We review de novo a denial of a motion for judgment of acquittal. United States v. White, 810 F.3d 212, 228 (4th Cir. 2016), petition for cert. filed, ___ U.S.L.W. ___ (U.S. Mar. 22, 2016) (No. 15-8637). "The question is whether, viewing the evidence in the light most favorable to the prosecution, any rational trier of fact could have found the essential elements of the crime beyond a reasonable doubt." Id. (internal quotation marks omitted). In conducting this analysis, we do not review credibility determinations, which "are within the sole province of the jury and not susceptible to judicial review." United States v. Burgos, 94 F.3d 849, 863 (4th Cir. 1996) (en banc).

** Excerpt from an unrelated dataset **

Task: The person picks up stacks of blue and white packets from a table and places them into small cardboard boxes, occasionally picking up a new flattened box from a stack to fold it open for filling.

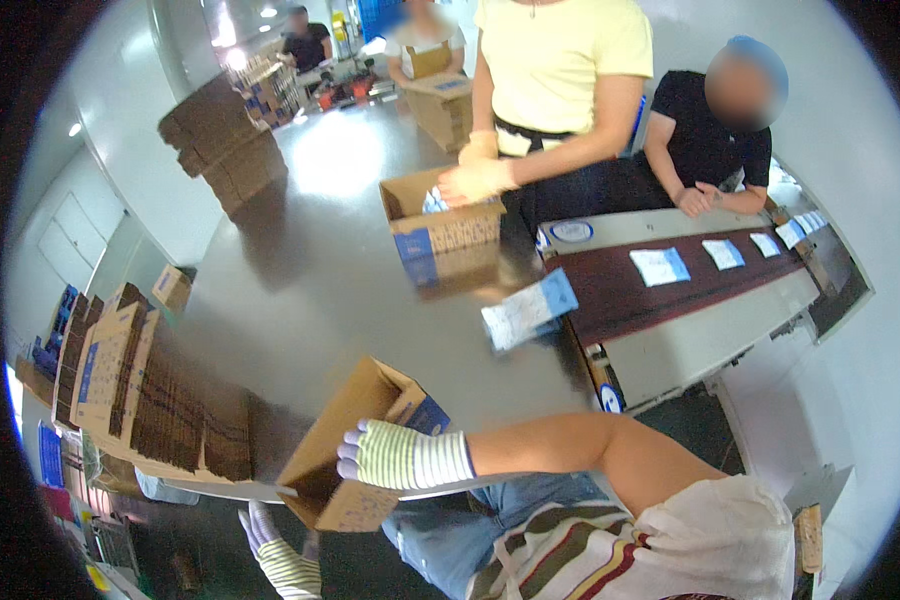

To violate 18 U.S.C. § 111(a), "a defendant must: (1) forcibly; (2) assault, resist, oppose, impede, intimidate, or interfere with; (3) a designated federal officer; (4) while engaged in or on account of the performance of official duties . . . (5) [with] the intent to do the acts specified in the subsection." United States v. Arrington, 309 F.3d 40, 44 (D.C. Cir. 2002) (footnote and internal quotation marks omitted). Here, the only element in dispute is whether Ali intended to assault Peachey or whether he accidentally closed the car door on Peachey's hand.

Peachey testified at trial that he was behind Ali when he attempted to throw a subpoena into the car through the car door. Ali slammed the car door shut, but, with Peachey's hand between the door and the car frame, the door could not fully close. Nevertheless, according to Peachey, Ali did not stop pulling on the door but maintained strong pressure on it, trapping Peachey's left hand. Peachey was forced to use his right hand to attempt to pull the door open. Ali continued to pull the door shut on Peachey's hand in an active "tug of war" with Peachey.

Based on this testimony, a reasonable jury could conclude that, when Ali realized the door would not close, he formed the intent to assault Peachey by continuing to force the door closed on Peachey's hand. While Ali's version of events may be equally plausible, all reasonable inferences must be drawn in favor of the Government. Burgos, 94 F.3d at 863. Because a reasonable jury could have determined that Ali intended to assault Peachey, we conclude that the district court did not err in denying Ali's motion for judgment of acquittal.

Ali also asserts that remand is appropriate to correct a clerical error. Courts may "at any time correct a clerical error in a judgment." Fed. R. Crim. P. 36. The jury found that Ali did not use a deadly or dangerous weapon when he assaulted Peachey, but the judgment states that Ali was convicted of assault on a federal officer with a deadly and dangerous weapon. The Government concedes this clerical error and agrees that we should remand the case to correct it. We therefore remand this matter for the limited purpose of correcting the clerical error in the judgment.

Accordingly, we affirm Ali's conviction. We dispense with oral argument because the facts and legal contentions are adequately presented in the materials before this court and argument would not aid the decisional process.